(Task requirements) The records shown below are to be repeated exactly and completely.

Records excerpted from a collection:
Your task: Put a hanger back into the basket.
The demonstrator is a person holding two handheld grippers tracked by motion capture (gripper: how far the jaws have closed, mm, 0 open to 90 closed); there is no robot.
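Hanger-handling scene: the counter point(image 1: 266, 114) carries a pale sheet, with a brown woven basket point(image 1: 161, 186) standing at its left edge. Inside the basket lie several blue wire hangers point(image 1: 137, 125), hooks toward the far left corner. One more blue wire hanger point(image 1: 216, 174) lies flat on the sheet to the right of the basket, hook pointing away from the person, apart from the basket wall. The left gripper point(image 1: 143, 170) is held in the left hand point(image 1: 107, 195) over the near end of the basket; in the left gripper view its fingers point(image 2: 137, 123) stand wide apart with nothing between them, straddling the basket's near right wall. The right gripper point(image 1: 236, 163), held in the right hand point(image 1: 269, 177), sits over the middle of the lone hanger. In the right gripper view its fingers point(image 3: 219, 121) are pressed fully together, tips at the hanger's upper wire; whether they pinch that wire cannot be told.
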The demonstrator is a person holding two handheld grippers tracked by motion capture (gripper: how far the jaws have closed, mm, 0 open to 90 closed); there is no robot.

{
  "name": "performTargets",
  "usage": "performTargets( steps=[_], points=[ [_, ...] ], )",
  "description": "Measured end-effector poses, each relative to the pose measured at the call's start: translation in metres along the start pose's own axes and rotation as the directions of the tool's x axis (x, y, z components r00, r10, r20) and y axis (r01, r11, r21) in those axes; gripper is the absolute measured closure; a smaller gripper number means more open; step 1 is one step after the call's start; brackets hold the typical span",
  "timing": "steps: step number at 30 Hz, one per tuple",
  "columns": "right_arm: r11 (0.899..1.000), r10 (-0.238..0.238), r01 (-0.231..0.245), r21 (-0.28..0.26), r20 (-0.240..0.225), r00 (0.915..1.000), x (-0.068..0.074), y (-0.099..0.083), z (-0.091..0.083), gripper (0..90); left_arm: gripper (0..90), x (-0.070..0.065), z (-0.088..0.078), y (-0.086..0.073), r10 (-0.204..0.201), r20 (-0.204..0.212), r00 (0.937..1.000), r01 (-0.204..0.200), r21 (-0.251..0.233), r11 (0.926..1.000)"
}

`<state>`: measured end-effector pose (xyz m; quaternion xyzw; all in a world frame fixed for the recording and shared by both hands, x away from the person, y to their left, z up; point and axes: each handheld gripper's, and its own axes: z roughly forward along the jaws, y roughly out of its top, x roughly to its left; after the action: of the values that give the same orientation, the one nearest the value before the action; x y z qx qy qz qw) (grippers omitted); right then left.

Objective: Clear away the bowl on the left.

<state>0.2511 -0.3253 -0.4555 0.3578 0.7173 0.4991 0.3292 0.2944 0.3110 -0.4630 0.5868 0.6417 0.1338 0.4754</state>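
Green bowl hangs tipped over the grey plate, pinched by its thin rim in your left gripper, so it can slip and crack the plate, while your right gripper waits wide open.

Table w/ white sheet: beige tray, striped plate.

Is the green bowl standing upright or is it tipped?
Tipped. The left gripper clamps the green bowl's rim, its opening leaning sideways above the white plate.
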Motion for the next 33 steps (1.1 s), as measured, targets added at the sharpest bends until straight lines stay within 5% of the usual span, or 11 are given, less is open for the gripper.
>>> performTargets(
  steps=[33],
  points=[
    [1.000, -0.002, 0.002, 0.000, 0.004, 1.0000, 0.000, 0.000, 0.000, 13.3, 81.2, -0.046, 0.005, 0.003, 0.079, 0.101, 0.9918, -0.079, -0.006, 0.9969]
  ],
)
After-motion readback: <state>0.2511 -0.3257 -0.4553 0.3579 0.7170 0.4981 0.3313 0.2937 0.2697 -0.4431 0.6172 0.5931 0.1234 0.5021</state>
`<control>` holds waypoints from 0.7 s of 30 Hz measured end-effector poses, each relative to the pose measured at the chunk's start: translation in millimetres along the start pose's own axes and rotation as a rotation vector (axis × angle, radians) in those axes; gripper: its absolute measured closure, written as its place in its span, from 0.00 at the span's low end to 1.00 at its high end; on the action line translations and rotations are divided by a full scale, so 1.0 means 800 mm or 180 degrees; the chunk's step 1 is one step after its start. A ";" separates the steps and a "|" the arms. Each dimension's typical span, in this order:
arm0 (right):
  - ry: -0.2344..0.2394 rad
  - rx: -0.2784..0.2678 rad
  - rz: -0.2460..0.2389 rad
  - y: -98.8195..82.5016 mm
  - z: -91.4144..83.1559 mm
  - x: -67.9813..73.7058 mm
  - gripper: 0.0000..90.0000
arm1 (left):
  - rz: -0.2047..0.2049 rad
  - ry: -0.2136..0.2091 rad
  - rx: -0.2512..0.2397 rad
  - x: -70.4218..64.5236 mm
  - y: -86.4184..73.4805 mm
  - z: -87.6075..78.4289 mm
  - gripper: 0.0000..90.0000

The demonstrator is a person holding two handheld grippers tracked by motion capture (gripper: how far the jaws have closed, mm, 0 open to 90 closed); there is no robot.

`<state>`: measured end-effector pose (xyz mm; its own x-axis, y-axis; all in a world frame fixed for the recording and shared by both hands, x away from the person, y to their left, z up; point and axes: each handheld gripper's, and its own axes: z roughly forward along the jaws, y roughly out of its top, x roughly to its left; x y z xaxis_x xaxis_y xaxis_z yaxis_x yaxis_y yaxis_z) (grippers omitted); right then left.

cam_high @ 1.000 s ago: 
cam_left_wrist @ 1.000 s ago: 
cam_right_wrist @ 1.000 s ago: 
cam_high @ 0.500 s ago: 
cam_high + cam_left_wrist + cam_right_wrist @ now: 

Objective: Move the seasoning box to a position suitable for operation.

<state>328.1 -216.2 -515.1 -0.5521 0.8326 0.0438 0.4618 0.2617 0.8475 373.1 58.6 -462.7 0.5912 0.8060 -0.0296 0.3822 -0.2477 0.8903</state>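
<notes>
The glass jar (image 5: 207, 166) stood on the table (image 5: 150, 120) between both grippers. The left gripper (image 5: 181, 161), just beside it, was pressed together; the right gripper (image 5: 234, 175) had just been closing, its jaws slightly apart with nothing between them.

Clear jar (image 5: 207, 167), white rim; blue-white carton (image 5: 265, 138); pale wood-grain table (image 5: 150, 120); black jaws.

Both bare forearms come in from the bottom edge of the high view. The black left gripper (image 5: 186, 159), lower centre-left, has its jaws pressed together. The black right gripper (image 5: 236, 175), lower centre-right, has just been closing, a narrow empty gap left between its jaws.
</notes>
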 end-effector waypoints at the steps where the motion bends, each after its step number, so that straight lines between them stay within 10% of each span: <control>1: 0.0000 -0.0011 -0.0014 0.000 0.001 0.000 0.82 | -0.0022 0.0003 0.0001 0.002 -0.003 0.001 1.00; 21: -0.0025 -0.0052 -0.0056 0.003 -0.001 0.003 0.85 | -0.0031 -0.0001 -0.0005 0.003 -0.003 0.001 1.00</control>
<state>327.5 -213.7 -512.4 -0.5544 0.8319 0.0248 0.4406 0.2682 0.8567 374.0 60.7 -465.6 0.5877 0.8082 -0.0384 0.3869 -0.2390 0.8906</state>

(The completed task)
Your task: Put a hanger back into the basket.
The demonstrator is a person holding two handheld grippers tracked by motion capture (gripper: how far the jaws have closed, mm, 0 open to 90 closed); there is no robot.
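Hanger-handling scene: the counter point(image 1: 266, 114) carries a pale sheet, with a brown woven basket point(image 1: 161, 186) standing at its left edge. Inside the basket lie several blue wire hangers point(image 1: 137, 125), hooks toward the far left corner. One more blue wire hanger point(image 1: 216, 174) lies flat on the sheet to the right of the basket, hook pointing away from the person, apart from the basket wall. The left gripper point(image 1: 143, 170) is held in the left hand point(image 1: 107, 195) over the near end of the basket; in the left gripper view its fingers point(image 2: 137, 123) stand wide apart with nothing between them, straddling the basket's near right wall. The right gripper point(image 1: 236, 163), held in the right hand point(image 1: 269, 177), sits over the middle of the lone hanger. In the right gripper view its fingers point(image 3: 219, 121) are pressed fully together, tips at the hanger's upper wire; whether they pinch that wire cannot be told.
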The demonstrator is a person holding two handheld grippers tracked by motion capture (gripper: how far the jaws have closed, mm, 0 open to 90 closed); there is no robot.

{
  "name": "performTargets",
  "usage": "performTargets( steps=[_], points=[ [_, ...] ], )",
  "description": "Measured end-effector poses, each relative to the pose measured at the call's start: translation in metres along the start pose's own axes and rotation as the directions of the tool's x axis (x, y, z components r00, r10, r20) and y axis (r01, r11, r21) in those axes; gripper is the absolute measured closure; a smaller gripper number means more open; step 1 is one step after the call's start; brackets hold the typical span",
  "timing": "steps: step number at 30 Hz, one per tuple",
  "columns": "right_arm: r11 (0.899..1.000), r10 (-0.238..0.238), r01 (-0.231..0.245), r21 (-0.28..0.26), r20 (-0.240..0.225), r00 (0.915..1.000), x (-0.068..0.074), y (-0.099..0.083), z (-0.091..0.083), gripper (0..90); left_arm: gripper (0..90), x (-0.070..0.065), z (-0.088..0.078), y (-0.086..0.073), r10 (-0.204..0.201), r20 (-0.204..0.212), r00 (0.937..1.000), r01 (-0.204..0.200), r21 (-0.251..0.233), r11 (0.926..1.000)"
}

`<state>`: measured end-effector pose (xyz m; quaternion xyzw; all in a world frame fixed for the recording and shared by both hands, x away from the person, y to their left, z up; point and axes: each handheld gripper's, and its own axes: z roughly forward along the jaws, y roughly out of its top, x roughly to its left; after the action: of the values that give the same orientation, the one nearest the value before the action; x y z qx qy qz qw) (grippers omitted); right then left.

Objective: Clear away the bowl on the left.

<state>0.2511 -0.3253 -0.4555 0.3578 0.7173 0.4991 0.3292 0.2944 0.3110 -0.4630 0.5868 0.6417 0.1338 0.4754</state>
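Green bowl hangs tipped over the grey plate, pinched by its thin rim in your left gripper, so it can slip and crack the plate, while your right gripper waits wide open.

Table w/ white sheet: beige tray, striped plate.

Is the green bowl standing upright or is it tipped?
Tipped. The left gripper clamps the green bowl's rim, its opening leaning sideways above the white plate.
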Motion for the next 33 steps (1.1 s), as measured, targets added at the sharpest bends until straight lines stay within 5% of the usual span, or 11 are given, less is open for the gripper.
>>> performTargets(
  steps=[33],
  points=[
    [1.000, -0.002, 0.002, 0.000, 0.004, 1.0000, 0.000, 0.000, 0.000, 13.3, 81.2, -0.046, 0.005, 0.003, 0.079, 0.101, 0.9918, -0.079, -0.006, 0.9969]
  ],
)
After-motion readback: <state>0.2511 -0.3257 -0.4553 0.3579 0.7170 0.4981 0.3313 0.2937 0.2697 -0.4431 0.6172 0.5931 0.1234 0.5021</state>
`<control>` holds waypoints from 0.7 s of 30 Hz measured end-effector poses, each relative to the pose measured at the chunk's start: translation in millimetres along the start pose's own axes and rotation as a rotation vector (axis × angle, radians) in those axes; gripper: its absolute measured closure, written as its place in its span, from 0.00 at the span's low end to 1.00 at its high end; on the action line translations and rotations are divided by a full scale, so 1.0 means 800 mm or 180 degrees; the chunk's step 1 is one step after its start. A ";" separates the steps and a "|" the arms. Each dimension's typical span, in this order:
arm0 (right):
  - ry: -0.2344..0.2394 rad
  - rx: -0.2784..0.2678 rad
  - rz: -0.2460..0.2389 rad
  - y: -98.8195..82.5016 mm
  - z: -91.4144..83.1559 mm
  - x: -67.9813..73.7058 mm
  - gripper: 0.0000..90.0000
arm1 (left):
  - rz: -0.2047..0.2049 rad
  - ry: -0.2136..0.2091 rad
  - rx: -0.2512..0.2397 rad
  - x: -70.4218..64.5236 mm
  - y: -86.4184..73.4805 mm
  - z: -87.6075..78.4289 mm
  - gripper: 0.0000..90.0000

The demonstrator is a person holding two handheld grippers tracked by motion capture (gripper: how far the jaws have closed, mm, 0 open to 90 closed); there is no robot.

`<state>`: measured end-effector pose (xyz mm; its own x-axis, y-axis; all in a world frame fixed for the recording and shared by both hands, x away from the person, y to their left, z up; point and axes: each handheld gripper's, and its own axes: z roughly forward along the jaws, y roughly out of its top, x roughly to its left; x y z xaxis_x xaxis_y xaxis_z yaxis_x yaxis_y yaxis_z) (grippers omitted); right then left.

cam_high @ 1.000 s ago: 
cam_left_wrist @ 1.000 s ago: 
cam_right_wrist @ 1.000 s ago: 
cam_high @ 0.500 s ago: 
cam_high + cam_left_wrist + cam_right_wrist @ now: 

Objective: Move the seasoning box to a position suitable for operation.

<state>328.1 -216.2 -515.1 -0.5521 0.8326 0.0438 0.4618 0.2617 0.8475 373.1 58.6 -462.7 0.5912 0.8060 -0.0296 0.3822 -0.2477 0.8903</state>
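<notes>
The glass jar (image 5: 207, 166) stood on the table (image 5: 150, 120) between both grippers. The left gripper (image 5: 181, 161), just beside it, was pressed together; the right gripper (image 5: 234, 175) had just been closing, its jaws slightly apart with nothing between them.

Clear jar (image 5: 207, 167), white rim; blue-white carton (image 5: 265, 138); pale wood-grain table (image 5: 150, 120); black jaws.

Both bare forearms come in from the bottom edge of the high view. The black left gripper (image 5: 186, 159), lower centre-left, has its jaws pressed together. The black right gripper (image 5: 236, 175), lower centre-right, has just been closing, a narrow empty gap left between its jaws.
</notes>
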 end-effector waypoints at the steps where the motion bends, each after its step number, so that straight lines between them stay within 10% of each span: <control>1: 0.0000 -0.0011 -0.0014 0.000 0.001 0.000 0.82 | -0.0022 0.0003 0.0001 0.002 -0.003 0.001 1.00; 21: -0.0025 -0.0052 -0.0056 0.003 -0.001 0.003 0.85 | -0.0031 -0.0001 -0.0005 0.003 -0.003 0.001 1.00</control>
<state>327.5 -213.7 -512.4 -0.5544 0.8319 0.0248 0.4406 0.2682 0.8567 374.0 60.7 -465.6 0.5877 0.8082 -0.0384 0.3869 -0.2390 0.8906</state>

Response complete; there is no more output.